Pardon of Rajiv killers: After 'long' delay, TN Guv passes buck to Prez

Update: 2021-02-05 03:22 GMT

Even though the Centre recently assured the Supreme Court that Tamil Nadu Governor Banwarilal Purohit will soon take a call on the release of AG Perarivalan, convicted in the assassination of former prime minister Rajiv Gandhi, the Governor’s office has now left the decision to the President.

“The proposal received by the central government will be processed in accordance with law,” the Centre told the Supreme Court in an affidavit on Thursday (February 4).

On January 22, Solicitor General Tushar Mehta, representing the Centre, told the Supreme Court that Purohit will take a decision on the release of all the four convicted for Gandhi’s assassination within “three to four days”.

The decision to release the convicts, initiated by the Tamil Nadu government in 2018, has been pending with the governor ever since.

While hearing Perarivalan’s plea for release on January 22, the Supreme Court had called the delay by the governor “extraordinary”.

Three days later, the Governor’s office sent a letter to the Centre, designating President Ram Nath Kovind as the “appropriate competent authority” to sign off the pardon.

The issue was also mentioned by Chief Minister Edappadi K Palaniswami in the Assembly on Thursday, who said he has discussed the matter with the governor on January 29 and expects him “to take a good decision in the matter”.

Experts in the field have called the governor’s passing of buck as unheard of and even “illegal”.

“Why is he doing that…even after the state Cabinet took a decision long ago? It is not the President but the Governor who should take a decision in this regard. It is dereliction on the part of the governor…Not taking a decision for 28 months and now what he did is not in consonance with the spirit of the Constitution,” former justice KT Thomas told Indian Express.

Calling the governor’s action “illegal”, Justice (retired) K Chandru of the Madras High Court, said while he had two options – release or refuse to release – earlier, now he has resorted to a third option, which in turn is “not an option at all”.

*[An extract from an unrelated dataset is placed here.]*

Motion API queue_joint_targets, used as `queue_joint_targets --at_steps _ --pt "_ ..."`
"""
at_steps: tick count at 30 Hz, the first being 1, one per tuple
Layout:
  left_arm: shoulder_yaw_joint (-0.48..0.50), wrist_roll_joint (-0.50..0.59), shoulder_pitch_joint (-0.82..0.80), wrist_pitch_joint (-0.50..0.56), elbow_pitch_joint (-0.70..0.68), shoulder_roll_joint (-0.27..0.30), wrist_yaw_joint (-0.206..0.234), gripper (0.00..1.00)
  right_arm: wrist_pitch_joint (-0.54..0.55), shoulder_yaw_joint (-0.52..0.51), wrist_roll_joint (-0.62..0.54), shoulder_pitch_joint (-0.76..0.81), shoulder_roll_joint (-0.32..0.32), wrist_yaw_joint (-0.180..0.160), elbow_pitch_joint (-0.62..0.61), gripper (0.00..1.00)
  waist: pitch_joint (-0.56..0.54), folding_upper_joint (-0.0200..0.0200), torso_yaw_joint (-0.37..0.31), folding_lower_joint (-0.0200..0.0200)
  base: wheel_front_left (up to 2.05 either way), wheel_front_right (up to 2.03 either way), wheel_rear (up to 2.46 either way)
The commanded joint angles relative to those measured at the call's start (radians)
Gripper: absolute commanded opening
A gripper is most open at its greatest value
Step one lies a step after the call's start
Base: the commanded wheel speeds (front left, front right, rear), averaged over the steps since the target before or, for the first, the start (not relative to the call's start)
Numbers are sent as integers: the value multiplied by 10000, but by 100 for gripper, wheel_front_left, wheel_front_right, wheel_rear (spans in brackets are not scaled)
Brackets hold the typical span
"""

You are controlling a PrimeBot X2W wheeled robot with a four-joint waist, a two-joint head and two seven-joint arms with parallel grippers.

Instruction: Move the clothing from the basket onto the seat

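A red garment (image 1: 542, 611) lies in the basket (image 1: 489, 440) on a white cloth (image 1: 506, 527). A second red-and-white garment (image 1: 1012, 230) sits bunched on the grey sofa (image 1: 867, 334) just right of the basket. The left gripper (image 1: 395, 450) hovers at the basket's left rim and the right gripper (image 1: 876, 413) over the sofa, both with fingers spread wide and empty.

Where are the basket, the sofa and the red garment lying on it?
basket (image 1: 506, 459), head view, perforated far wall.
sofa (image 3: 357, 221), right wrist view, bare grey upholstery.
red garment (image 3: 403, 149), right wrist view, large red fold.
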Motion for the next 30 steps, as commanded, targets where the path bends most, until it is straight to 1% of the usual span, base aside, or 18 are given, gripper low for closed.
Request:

“When the Supreme Court says you have to take a decision, where is the question of sending it to the President?” he said.

In May 1999, seven were convicted for the assassination of Rajiv Gandhi. While three were convicted for life, four of them – Nalini Sriharan, Perarivalan, and Sri Lankans Murugan and Santhan – were sentenced to death. However, Nalini’s sentence was commuted to life in 2000 while the same for the three others was effected in 2014.

Even though the Governor didn’t consider a pardon request moved by Perarivalan in 2015, the Supreme Court in a 2018 order said that the Governor can decide on the pardon. Following this, the AIADMK government had recommended pardon of the seven convicts.